The second topic was the evidence requirements and how to manage satisfying evidence requirements for the regulatory process and the regulation impact.
Convergence of HTA and Regulation
The EMA is a long-established regulatory system with a strong network of health agencies. It is helping to provide a strong basis for the formalised EU joint HTA process.
The two processes will influence each other, and greater interaction will strengthen both sides. This is because it will provide responses to the patients and connect different areas with different purposes to serve patient needs. A more integrated approach between the two processes will support a greater capacity, foster the best use of resources, and help deliver a common message.
Overall, medical innovation only matters when it reaches the patient. Currently, this is a complex route which much variety in different countries. For the joint EU HTA process to work and to make access more standardised across the EU all of the information will have to be collected to facilitate national decision-making, so as not to delay access. This must be a multi-topic and multi-stakeholder approach to ensure all bases are covered.
Countries in Central and Eastern Europe often suffer from a long access gap following marketing authorisation (for example in Germany access is after an average of 142 days whereas in Poland it typically takes over 500). Several factors are responsible for this, one of which is pharmaceutical company launch sequencing.
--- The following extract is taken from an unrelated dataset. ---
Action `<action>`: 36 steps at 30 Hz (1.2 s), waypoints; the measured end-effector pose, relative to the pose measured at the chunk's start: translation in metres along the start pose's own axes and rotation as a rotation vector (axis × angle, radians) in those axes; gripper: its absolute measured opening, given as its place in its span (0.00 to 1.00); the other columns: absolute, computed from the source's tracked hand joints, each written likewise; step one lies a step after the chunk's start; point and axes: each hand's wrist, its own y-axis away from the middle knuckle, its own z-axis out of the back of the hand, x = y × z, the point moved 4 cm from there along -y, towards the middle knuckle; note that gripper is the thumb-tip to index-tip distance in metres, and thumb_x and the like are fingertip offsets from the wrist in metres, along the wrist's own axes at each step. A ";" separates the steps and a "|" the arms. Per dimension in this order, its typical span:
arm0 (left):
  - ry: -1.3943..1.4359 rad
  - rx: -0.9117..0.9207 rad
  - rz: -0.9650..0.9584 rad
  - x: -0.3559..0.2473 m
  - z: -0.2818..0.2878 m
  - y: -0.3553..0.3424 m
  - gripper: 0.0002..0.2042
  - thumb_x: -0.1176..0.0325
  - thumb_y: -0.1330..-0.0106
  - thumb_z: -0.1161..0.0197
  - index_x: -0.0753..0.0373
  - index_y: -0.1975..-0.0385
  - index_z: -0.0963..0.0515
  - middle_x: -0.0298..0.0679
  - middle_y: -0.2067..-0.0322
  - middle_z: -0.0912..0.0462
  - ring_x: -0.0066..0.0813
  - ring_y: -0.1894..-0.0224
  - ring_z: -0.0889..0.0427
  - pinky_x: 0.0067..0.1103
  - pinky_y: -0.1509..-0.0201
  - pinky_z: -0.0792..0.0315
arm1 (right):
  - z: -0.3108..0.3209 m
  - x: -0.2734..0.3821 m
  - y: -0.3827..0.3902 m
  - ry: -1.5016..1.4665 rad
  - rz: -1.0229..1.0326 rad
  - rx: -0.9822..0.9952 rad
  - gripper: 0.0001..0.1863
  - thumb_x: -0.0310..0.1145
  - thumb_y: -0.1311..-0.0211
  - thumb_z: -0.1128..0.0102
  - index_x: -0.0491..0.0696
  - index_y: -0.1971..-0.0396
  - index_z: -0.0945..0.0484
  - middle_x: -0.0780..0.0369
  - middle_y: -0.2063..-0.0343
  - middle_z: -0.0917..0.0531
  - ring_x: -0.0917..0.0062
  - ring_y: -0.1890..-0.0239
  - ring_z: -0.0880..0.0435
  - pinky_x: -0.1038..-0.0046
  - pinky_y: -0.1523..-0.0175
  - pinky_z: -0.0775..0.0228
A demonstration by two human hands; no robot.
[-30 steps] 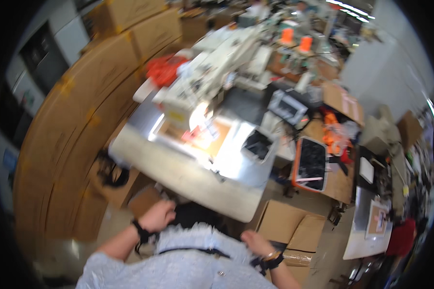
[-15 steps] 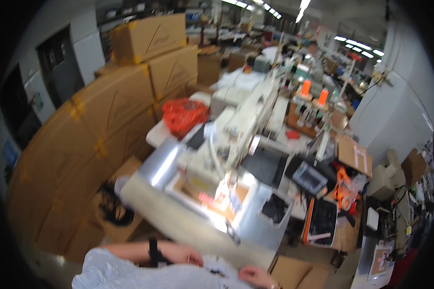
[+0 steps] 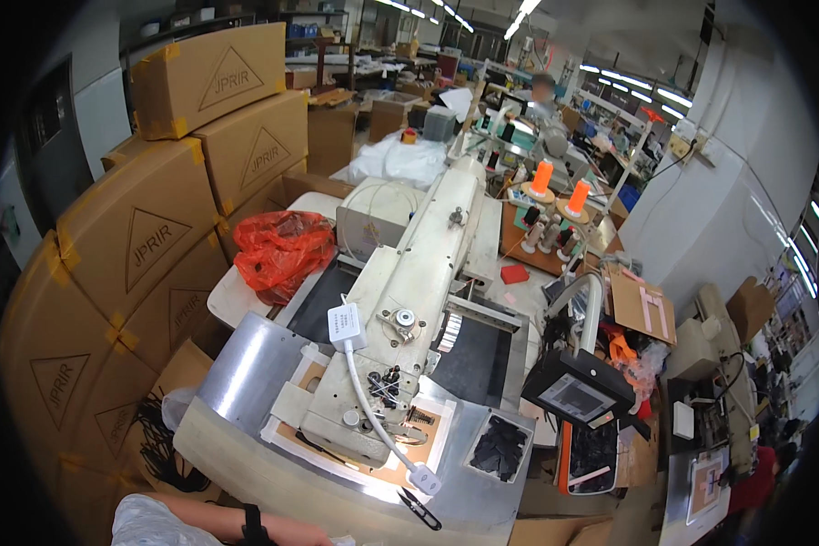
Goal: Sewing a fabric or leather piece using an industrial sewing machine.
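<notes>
The person's bare left hand (image 3: 293,531), below a black wristband (image 3: 253,525), is showing partly at seven o'clock; its fingers are being cut off by the lower edge, so its grip cannot be told. The right hand is lying outside the view, leaving unclear whether the hands are together or apart. A long cream-white metal sewing machine (image 3: 428,264) is standing at one o'clock from the left hand, its long axis running one to seven, its head facing seven. Small black thread snips (image 3: 419,510) are lying on the cream-edged worktable (image 3: 291,473) near three o'clock from that hand, their long axis slanting from between ten and eleven to between four and five. A squarish pale-rimmed tray (image 3: 472,461) is holding black pieces (image 3: 499,448) at two o'clock.
</notes>
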 end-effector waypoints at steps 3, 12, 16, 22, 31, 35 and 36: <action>0.181 -0.013 0.079 0.016 -0.019 -0.008 0.11 0.67 0.32 0.42 0.63 0.57 0.16 0.39 0.61 0.14 0.26 0.60 0.20 0.25 0.52 0.27 | -0.009 -0.026 -0.017 0.024 0.117 -0.009 0.16 0.38 0.34 0.43 0.43 0.55 0.20 0.56 0.63 0.14 0.73 0.60 0.18 0.69 0.53 0.27; -0.474 -0.057 -0.244 0.068 -0.020 0.008 0.12 0.67 0.31 0.44 0.65 0.55 0.19 0.48 0.57 0.18 0.42 0.53 0.21 0.31 0.47 0.28 | -0.056 -0.090 -0.068 0.218 0.321 -0.368 0.11 0.36 0.36 0.42 0.46 0.62 0.17 0.54 0.66 0.15 0.62 0.64 0.17 0.67 0.55 0.26; -0.484 -0.046 -0.252 0.077 -0.027 0.016 0.14 0.68 0.30 0.46 0.65 0.50 0.21 0.50 0.54 0.19 0.46 0.50 0.22 0.32 0.44 0.29 | -0.080 -0.110 -0.084 0.208 0.305 -0.537 0.10 0.36 0.37 0.40 0.45 0.66 0.17 0.52 0.68 0.16 0.57 0.66 0.18 0.66 0.58 0.26; -0.217 0.044 0.283 0.083 -0.017 0.055 0.19 0.67 0.32 0.43 0.63 0.42 0.27 0.52 0.39 0.29 0.48 0.36 0.31 0.33 0.32 0.38 | -0.091 -0.147 -0.095 -0.004 0.185 -0.587 0.12 0.36 0.39 0.37 0.42 0.65 0.17 0.54 0.71 0.15 0.69 0.69 0.16 0.68 0.62 0.26; -0.763 -0.457 -0.341 0.072 0.016 0.091 0.15 0.69 0.37 0.34 0.59 0.50 0.21 0.41 0.56 0.18 0.39 0.54 0.20 0.28 0.48 0.26 | -0.085 -0.339 -0.109 0.362 -0.501 -0.366 0.19 0.46 0.41 0.40 0.42 0.66 0.16 0.52 0.69 0.15 0.58 0.63 0.16 0.59 0.55 0.26; -0.954 -0.385 -0.465 0.067 0.016 0.083 0.15 0.69 0.40 0.32 0.58 0.53 0.20 0.40 0.55 0.19 0.39 0.52 0.21 0.29 0.47 0.26 | -0.134 -0.403 -0.091 -0.241 -0.577 -0.404 0.15 0.30 0.44 0.45 0.40 0.59 0.18 0.55 0.67 0.14 0.67 0.62 0.14 0.67 0.57 0.23; -1.008 -0.343 -0.485 0.066 0.016 0.079 0.15 0.69 0.41 0.32 0.58 0.54 0.20 0.40 0.55 0.19 0.40 0.52 0.21 0.30 0.47 0.26 | -0.142 -0.415 -0.082 -0.321 -0.566 -0.474 0.17 0.27 0.46 0.48 0.41 0.57 0.20 0.56 0.65 0.14 0.69 0.61 0.14 0.66 0.58 0.23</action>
The joint HTA will really promote the closure of this gap, however, these countries may also be concerned about the financial and budget implications of making a pricing decision will bring. There will also likely be increased pressure to make pricing decisions quickly with the joint HTA process.
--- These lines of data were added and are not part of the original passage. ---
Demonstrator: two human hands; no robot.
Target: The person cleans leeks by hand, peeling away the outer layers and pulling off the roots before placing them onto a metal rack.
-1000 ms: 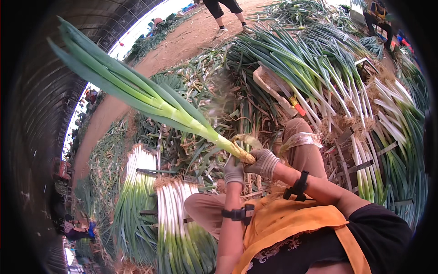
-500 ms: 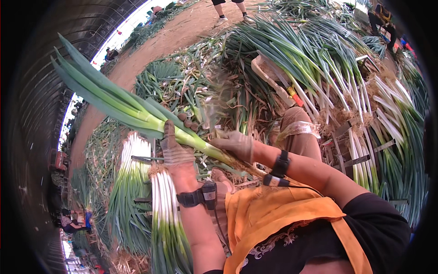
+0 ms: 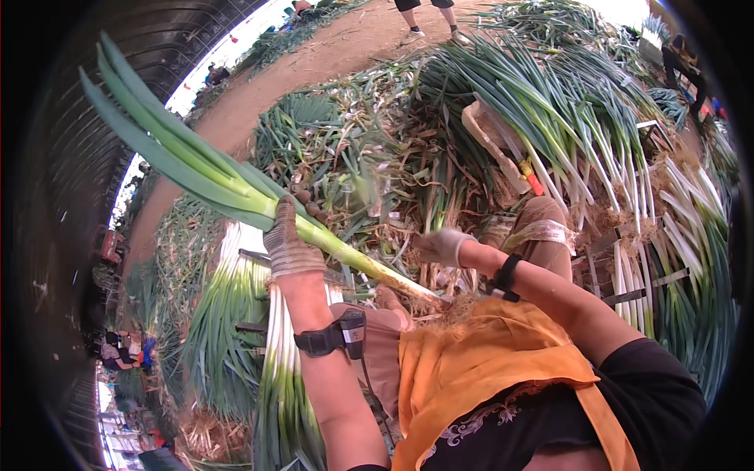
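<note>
A thick green onion [image 3: 353, 255] slants across in front of me, its broad green leaves at the upper left and its root end by my orange apron [image 3: 503, 337]. My left hand [image 3: 294, 239], in a dirty glove, is closed around the stalk just below where the leaves fan out. To the right of the stalk and apart from it is my right hand [image 3: 446, 247], also gloved. Its fingers blur into the litter behind them, so whether they grip anything is unclear. The pale lower stalk shows brownish streaks above the roots.
Trimmed white-stemmed bunches [image 3: 294, 377] lie on a metal rack at my left. More long onions [image 3: 542, 118] are heaped at the right around a pale crate [image 3: 481, 137]. Stripped leaves [image 3: 338, 157] cover the ground ahead. A person's legs [image 3: 432, 20] stand on the dirt path beyond.
My right hand has come off the stalk and moved right. The lower stalk looks whiter and barer. My left hand still grips the onion, and the view has shifted slightly.
</note>
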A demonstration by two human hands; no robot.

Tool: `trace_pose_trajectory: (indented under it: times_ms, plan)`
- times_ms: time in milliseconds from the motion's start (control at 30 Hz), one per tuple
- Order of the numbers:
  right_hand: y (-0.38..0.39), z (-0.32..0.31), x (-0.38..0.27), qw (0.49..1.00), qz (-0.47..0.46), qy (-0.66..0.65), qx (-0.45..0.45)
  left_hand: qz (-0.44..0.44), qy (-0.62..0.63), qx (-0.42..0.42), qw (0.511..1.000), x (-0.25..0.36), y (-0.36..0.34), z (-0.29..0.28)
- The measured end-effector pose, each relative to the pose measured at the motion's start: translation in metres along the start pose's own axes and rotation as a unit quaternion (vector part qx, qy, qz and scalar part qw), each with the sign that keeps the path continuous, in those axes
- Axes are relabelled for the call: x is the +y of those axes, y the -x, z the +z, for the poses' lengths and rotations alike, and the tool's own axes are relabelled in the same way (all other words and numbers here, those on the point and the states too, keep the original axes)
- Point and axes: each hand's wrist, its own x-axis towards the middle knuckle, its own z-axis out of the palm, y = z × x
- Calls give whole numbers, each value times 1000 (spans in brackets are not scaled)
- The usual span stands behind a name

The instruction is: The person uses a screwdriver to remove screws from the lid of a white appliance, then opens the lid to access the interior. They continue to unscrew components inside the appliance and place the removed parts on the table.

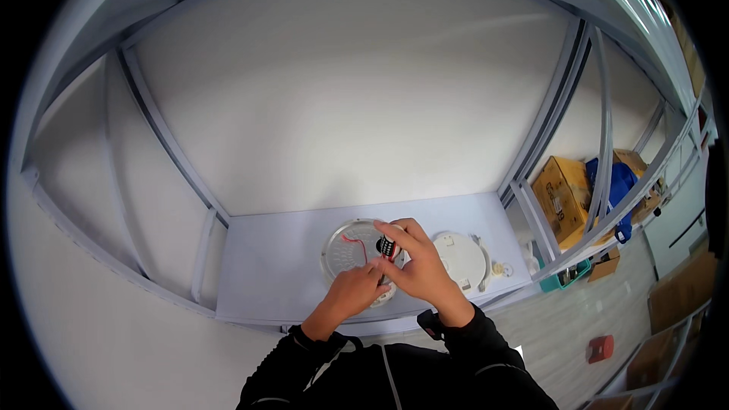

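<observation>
Low centre of frame, on the pale workbench (288,258): right hand (421,266) pinches a small black-and-red component (388,247) over the round metal base plate (351,252); left hand (357,288) curls at its lower edge, grasp unclear. White dome cover (462,258) lies just right. Best steady the plate, keep the red wire (355,243) slack.
</observation>
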Motion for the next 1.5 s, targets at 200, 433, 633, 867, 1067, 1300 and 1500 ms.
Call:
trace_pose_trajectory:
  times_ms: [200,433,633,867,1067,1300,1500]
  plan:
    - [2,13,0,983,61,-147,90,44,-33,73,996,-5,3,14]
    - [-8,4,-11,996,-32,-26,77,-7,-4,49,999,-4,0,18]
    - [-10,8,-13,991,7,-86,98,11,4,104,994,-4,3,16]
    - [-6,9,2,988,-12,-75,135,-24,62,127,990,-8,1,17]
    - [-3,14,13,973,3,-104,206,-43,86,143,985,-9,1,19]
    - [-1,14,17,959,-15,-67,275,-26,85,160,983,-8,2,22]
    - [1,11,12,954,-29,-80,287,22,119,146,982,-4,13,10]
Fast-track or conditional assessments from the EMA will have to be carefully considered. They will still have to satisfy all of the information requirements to be approved at the national level, so the JCA process may be a good tool to access the gaps and understand how they can be worked through.
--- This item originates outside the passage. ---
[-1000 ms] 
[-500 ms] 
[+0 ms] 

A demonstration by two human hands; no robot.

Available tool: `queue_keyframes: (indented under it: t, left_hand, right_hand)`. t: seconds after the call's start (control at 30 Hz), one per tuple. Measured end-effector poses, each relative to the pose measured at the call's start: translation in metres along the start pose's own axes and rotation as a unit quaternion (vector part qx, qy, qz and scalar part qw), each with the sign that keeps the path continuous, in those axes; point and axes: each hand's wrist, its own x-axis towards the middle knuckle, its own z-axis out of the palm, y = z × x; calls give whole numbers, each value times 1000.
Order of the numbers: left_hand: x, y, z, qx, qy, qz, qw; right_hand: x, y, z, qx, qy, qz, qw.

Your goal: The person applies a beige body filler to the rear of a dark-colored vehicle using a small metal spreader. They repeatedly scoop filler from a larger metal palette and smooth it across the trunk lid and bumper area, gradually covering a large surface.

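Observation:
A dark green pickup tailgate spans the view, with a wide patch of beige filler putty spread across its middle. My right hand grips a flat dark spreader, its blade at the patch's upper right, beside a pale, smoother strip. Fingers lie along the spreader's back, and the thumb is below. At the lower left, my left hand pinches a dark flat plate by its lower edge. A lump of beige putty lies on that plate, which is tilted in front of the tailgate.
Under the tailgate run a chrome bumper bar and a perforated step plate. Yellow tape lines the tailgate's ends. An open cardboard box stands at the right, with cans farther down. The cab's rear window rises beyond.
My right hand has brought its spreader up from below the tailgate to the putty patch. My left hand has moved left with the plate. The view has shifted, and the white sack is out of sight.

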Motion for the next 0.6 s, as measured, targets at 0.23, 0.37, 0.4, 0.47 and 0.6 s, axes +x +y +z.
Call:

Evidence generation must be considered at all times in the product’s lifecycle. Though randomised control trials may still be the gold standard it will be important to consider all avenues of information. Post-approval data can be a really valuable tool. The EU have the DARWIN project in place which is a pan-European network of real-world data. The aim is to help give a greater understanding of diseases, patient populations and the safety of products. This will be especially important for making decisions for products such as gene therapies with small patient populations.
Manufacturers and HTA bodies need to work together early to identify evidence gaps to take the pressure off pricing and reimbursement decisions later. This will allow a greater amount of time for HTA bodies how they can plan to access a product given its evidence gaps.
It will be really key to ensure that there aren’t any evidence gaps between the Joint HTA process and then the decisions at the national level as this will slow down access. To overcome this, a structural and strong guideline for evidence generation must be created and it must be considered from all perspectives.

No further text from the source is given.